SP500. We had a couple of higher lows formed in late November and mid December. You had a higher high, and now it is trying to break over the October high on SP500. We had a consolidation, a big break to the upside on Tuesday as the New Year trade got underway, and then pretty much a lateral move to a slight drift higher to end the week. That leaves the SP500 just below the October peak. October clocks in at 1285 on the high, and SP500 closed almost 1278. It is right there. It has put in higher lows, and it is consolidating laterally. It is in good shape to make the break higher.
The question is whether it will get the impetus to get that break. A lot of patterns still look good. The financials have been improving. They took the day off Friday, and that is why we got no traction on the SP500. Overall, its position is one of strength and there are still good patterns to push it and the other indices higher. This coming week we may get a little more lateral move. Maybe a slip back, or maybe not. It looks good either way. We could get a little giveback or just a new break to the upside. We look for it to take out that October peak. If it does, that is a positive sign for the next week or two for a rally up toward those April and July peaks. We are looking for a good, sharp rally. Then we may get the pullback. Some people say 1300 is the peak, and it may be. We just have to take what it gives and let the play run. For now we have the upside bias that we wanted to see. It is playing out the way we wanted it to.
DJ30. DJ30 was down on the day, but it was a modest loss. It broke to that new high. It is testing it as the 10 day EMA rises above it. I think when the 10 day gets there, it will make its move. It has a good shot to get to 12750. That is the double top from July. That would be a very good move for it. That puts it up another 400 points or so. That can make us money on the positions we already have that are already logging good gains.

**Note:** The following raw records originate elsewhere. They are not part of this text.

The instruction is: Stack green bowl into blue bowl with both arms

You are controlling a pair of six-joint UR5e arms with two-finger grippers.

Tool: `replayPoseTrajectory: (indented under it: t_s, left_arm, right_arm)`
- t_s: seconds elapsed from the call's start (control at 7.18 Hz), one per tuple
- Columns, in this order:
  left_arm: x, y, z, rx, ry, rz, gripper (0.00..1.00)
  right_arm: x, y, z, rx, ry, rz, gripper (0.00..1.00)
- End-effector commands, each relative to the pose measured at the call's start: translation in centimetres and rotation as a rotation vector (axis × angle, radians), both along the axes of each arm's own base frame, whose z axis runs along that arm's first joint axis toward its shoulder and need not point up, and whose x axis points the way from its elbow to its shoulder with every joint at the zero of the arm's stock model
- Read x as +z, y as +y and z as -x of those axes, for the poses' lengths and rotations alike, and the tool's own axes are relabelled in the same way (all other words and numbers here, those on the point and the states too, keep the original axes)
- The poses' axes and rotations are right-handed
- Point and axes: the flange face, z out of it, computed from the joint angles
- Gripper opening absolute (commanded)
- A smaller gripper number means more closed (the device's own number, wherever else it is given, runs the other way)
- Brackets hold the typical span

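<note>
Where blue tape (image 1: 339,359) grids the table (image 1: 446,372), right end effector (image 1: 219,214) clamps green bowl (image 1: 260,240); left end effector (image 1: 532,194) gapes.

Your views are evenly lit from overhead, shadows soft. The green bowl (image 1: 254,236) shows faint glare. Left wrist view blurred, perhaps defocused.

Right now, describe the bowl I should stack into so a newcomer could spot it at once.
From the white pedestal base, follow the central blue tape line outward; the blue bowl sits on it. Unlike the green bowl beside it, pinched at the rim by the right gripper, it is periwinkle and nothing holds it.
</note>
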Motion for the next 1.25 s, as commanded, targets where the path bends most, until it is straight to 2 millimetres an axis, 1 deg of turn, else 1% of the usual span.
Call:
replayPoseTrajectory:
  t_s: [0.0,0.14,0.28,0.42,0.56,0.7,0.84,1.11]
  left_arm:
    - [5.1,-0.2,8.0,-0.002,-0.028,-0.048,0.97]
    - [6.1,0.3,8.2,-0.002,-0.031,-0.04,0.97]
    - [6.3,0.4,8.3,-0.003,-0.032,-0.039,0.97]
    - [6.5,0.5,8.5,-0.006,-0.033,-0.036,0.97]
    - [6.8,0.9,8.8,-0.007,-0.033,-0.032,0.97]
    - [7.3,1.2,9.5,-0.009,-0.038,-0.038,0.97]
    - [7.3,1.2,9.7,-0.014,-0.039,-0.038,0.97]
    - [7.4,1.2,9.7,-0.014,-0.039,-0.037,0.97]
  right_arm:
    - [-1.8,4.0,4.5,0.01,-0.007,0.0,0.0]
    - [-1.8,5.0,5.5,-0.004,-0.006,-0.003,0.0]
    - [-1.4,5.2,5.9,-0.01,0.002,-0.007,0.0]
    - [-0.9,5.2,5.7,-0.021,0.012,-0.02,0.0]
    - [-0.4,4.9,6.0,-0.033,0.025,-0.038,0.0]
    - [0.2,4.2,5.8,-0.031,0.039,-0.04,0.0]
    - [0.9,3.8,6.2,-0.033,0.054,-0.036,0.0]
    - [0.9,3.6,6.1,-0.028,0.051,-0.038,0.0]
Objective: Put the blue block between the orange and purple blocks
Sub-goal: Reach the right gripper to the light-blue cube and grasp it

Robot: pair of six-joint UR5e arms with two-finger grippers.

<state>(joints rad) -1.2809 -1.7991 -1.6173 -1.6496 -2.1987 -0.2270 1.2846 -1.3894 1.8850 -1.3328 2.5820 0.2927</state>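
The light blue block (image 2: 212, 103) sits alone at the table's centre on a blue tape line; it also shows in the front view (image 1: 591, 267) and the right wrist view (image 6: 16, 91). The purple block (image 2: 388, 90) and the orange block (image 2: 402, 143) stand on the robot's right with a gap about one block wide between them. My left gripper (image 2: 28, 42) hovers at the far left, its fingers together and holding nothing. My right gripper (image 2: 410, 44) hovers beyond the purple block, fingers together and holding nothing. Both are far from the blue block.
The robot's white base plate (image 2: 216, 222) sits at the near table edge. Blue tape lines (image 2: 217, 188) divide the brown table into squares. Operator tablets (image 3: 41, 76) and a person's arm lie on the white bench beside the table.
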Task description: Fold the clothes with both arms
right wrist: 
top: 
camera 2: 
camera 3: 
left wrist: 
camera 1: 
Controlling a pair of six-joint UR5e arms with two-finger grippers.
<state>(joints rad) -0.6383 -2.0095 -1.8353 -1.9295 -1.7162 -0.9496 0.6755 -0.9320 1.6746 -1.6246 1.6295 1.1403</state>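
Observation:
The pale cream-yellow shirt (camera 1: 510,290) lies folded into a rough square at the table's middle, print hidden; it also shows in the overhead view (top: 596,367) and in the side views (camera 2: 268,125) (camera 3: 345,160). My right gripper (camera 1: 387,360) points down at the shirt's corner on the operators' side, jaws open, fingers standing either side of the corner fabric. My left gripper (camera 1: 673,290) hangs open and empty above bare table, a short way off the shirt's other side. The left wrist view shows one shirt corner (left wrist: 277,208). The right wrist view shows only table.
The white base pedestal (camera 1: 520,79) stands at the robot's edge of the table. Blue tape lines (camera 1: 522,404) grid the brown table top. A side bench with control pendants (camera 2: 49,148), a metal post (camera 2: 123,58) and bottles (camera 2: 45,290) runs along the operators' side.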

NASDAQ. NASDAQ edged higher. It was one of the market leaders again, although it did not make much headway. It is above the 200 day EMA. It is at other resistance from way back, some other gap points March and January. It is still roughly at the early-December peak. It has moved just past it, but it has a lot of resistance still overhead. It is fighting, but it is making some moves, getting help from stocks such as AAPL, GOOG, NTGR, and other big name techs that are moving to the upside for now. They are showing good momentum and carrying this pre-earnings into early earnings rally to the upside.
SP600. The small caps could not make it a threesome when it came to the growth indices moving higher again. They faded back 0.3%. Still in this lateral move. Looked like they wanted to make the break on Tuesday. Tried it, did it, but could not hold it. Now they are still measuring it, moving laterally over the 200 day EMA and right at that late-October peak. In excellent position, as with the Dow, to continue to the upside.
SOX. SOX was up. It was a market-leading kind of move, although it was a weak move. There were semiconductors moving, breaking higher off of the lows in their patterns. That is positive. This will help. The SOX is still mired in its trading range, but it is trying to make a move to the upside. If it does rally higher over the next couple of weeks, the rest of the market will benefit from that. I am not saying it will make the breakout even over the November peaks, but it does not have to for us to make money. If it merely moves to those levels, that means the rest of the market will break above its October peaks and go into that April-to-July trading range and bounce up toward the top of the that range. Then we make some nice money on this end of 2011/beginning of 2012 rally that we have been looking for and have been playing. Why have we been playing it? The individual stock patterns have been saying please come in and buy us because we are going higher.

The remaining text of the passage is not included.